We propose CONF-TSASR, a non-autoregressive end-to-end time-frequency domain
architecture for single-channel target-speaker automatic speech recognition
(TS-ASR). The model consists of a TitaNet based speaker embedding module, a
Conformer based masking as well as ASR modules. These modules are jointly
optimized to transcribe a target-speaker, while ignoring speech from other
speakers. For training we use Connectionist Temporal Classification (CTC) loss
and introduce a scale-invariant spectrogram reconstruction loss to encourage
the model better separate the target-speaker's spectrogram from mixture. We
obtain state-of-the-art target-speaker word error rate (TS-WER) on
WSJ0-2mix-extr (4.2%). Further, we report for the first time TS-WER on
WSJ0-3mix-extr (12.4%), LibriSpeech2Mix (4.2%) and LibriSpeech3Mix (7.6%)

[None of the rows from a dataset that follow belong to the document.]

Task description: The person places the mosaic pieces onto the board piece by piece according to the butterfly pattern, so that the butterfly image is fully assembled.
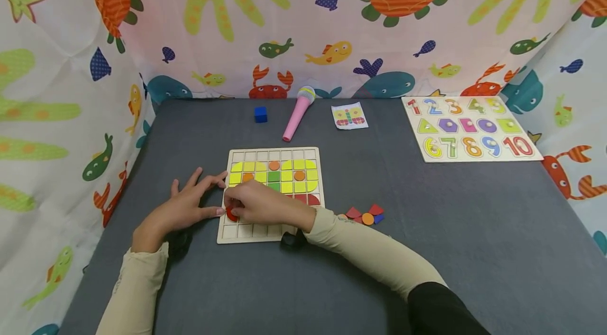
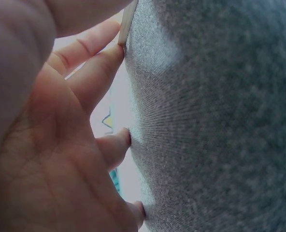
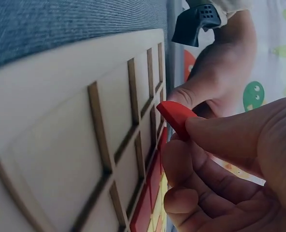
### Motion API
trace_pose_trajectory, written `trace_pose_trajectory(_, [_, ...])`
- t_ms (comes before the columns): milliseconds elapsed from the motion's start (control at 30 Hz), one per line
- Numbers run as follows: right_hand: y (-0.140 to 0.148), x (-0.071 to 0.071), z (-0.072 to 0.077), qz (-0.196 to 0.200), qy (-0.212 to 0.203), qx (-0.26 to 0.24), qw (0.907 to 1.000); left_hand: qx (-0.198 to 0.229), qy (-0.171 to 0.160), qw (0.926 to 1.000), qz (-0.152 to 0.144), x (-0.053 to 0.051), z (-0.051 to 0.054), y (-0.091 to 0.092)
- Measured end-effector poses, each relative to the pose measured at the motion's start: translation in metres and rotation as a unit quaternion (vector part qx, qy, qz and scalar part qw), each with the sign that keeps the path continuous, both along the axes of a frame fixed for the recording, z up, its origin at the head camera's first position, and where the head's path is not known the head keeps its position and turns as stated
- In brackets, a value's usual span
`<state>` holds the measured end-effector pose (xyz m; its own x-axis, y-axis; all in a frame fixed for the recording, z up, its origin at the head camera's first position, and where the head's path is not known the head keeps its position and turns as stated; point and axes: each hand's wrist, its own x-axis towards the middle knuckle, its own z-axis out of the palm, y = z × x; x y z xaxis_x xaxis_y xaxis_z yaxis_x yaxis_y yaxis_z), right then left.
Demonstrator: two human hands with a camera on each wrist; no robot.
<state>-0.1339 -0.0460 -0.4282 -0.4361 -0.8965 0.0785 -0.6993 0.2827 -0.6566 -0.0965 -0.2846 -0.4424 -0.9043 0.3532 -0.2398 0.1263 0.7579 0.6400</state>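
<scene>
A light wooden grid board [image 1: 261, 233] lies on the grey table, its upper cells holding yellow, green, orange and red flat pieces. Between thumb and fingertips, my right hand [image 1: 265, 206] pinches a red piece with a curved edge [image 3: 176, 115] over the board's lower left cells. In the right wrist view this piece stands tilted near the grid, and pale cells show beside it. My left hand [image 1: 180, 209] has its fingers spread at the board's left edge. Its thumb and a fingertip touch that edge, while other fingertips rest on the table in the left wrist view.
Several loose red, orange and blue pieces [image 1: 367, 218] lie right of the board, partly behind the right sleeve. Behind the board are a blue cube [image 1: 261, 115], a pink toy microphone [image 1: 299, 116] and a butterfly pattern card [image 1: 349, 115]. A number puzzle board [image 1: 414, 123] lies far right.
</scene>
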Motion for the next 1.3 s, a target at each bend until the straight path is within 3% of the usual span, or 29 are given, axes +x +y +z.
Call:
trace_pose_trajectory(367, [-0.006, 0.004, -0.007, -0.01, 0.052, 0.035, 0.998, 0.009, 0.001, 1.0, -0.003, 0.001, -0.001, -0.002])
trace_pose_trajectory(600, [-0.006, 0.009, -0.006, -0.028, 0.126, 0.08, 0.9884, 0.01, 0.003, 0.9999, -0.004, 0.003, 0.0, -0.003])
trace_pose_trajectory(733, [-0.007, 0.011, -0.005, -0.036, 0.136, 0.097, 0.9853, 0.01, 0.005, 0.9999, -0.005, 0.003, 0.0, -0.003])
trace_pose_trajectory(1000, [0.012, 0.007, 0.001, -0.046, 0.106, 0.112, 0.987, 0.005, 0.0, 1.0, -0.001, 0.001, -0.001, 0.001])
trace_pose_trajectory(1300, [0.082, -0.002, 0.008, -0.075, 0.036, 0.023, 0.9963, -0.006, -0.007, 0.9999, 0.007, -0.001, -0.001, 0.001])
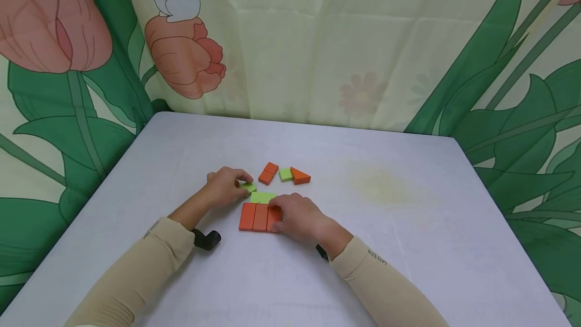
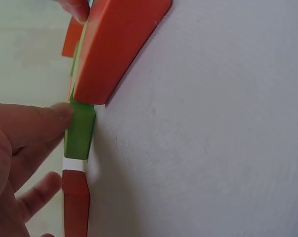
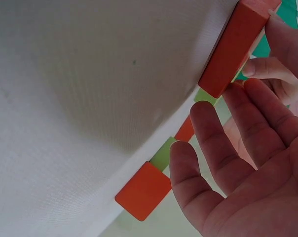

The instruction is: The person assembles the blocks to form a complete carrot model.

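Three orange rectangular blocks lie side by side in a row on the white-covered table. Along the row's far side lies a green block. My left hand pinches a small green block between thumb and fingers, just beyond the left end of that green block; its side shows as a green face in the left wrist view. With thumb and fingertips, my right hand holds the ends of the rightmost orange block. The other right fingers extend loosely in the right wrist view.
Behind the hands sit two touching orange blocks, a light green square block and an orange triangular block. A floral curtain hangs behind the table.
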A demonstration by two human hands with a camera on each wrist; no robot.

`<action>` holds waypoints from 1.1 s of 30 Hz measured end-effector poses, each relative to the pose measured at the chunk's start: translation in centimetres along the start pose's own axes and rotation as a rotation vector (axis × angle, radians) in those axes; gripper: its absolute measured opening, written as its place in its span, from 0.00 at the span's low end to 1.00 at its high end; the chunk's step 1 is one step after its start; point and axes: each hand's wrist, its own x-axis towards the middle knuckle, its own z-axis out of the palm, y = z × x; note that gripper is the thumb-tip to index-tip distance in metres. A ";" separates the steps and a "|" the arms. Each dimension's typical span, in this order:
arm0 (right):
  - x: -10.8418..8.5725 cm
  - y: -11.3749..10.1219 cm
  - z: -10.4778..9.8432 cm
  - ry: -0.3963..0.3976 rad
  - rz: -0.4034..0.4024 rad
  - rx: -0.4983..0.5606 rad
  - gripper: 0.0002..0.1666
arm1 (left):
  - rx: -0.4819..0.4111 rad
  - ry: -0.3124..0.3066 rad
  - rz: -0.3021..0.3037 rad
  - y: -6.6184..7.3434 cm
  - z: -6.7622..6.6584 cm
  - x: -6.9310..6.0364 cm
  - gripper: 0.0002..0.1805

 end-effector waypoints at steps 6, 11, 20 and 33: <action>0.0 -0.1 0.0 0.000 0.004 0.002 0.31 | -0.005 0.018 0.018 -0.1 0.1 -0.1 0.15; 0.0 -0.1 0.0 -0.004 0.003 0.006 0.31 | -0.002 0.021 0.019 -0.1 0.1 -0.3 0.15; 0.0 0.0 0.1 -0.013 0.005 0.018 0.32 | 0.010 0.005 0.018 -0.1 0.1 -0.6 0.17; 0.0 0.1 0.0 -0.012 0.007 0.033 0.32 | 0.153 -0.021 0.133 0.3 -0.1 -3.4 0.27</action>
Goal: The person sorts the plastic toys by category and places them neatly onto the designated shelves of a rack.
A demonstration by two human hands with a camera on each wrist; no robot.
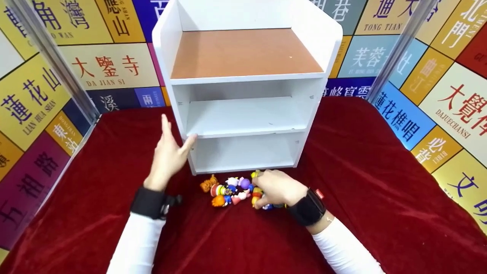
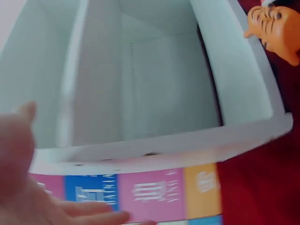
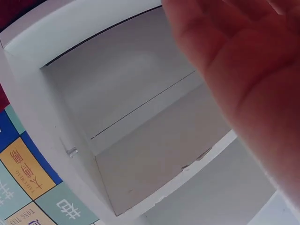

datasets, establishing new benchmarks for TS-ASR. The proposed model will be
open-sourced through NVIDIA NeMo toolkit.

我们提出了 CONF-TSASR，这是一种非自回归的端到端时间 - 频率域架构，用于单通道目标人说话者自动语音识别（TS-ASR）。该模型包括基于 TitaNet 的说话者嵌入模块，基于 Conformer 的掩蔽和 ASR 模块，通过联合优化这些模块来转录目标说话者的语音，忽略其他讲话者的语音。通过使用连接主义时间分类（CTC）损失进行训练，并引入一种比例不变的频谱重建损失来鼓励模型更好地将目标说话者的频谱与混合音频分离。在 WSJ0-2mix-extr（4.2％）数据集上，我们获得了最先进的目标说话者词错误率（TS-WER）。此外，我们首次报告了 WSJ0-3mix-extr（12.4％），LibriSpeech2Mix（4.2％）和 LibriSpeech3Mix（7.6％）数据集上的 TS-WER，为 TS-ASR 建立了新的基准。所提出的模型将通过 NVIDIA NeMo 工具包开源。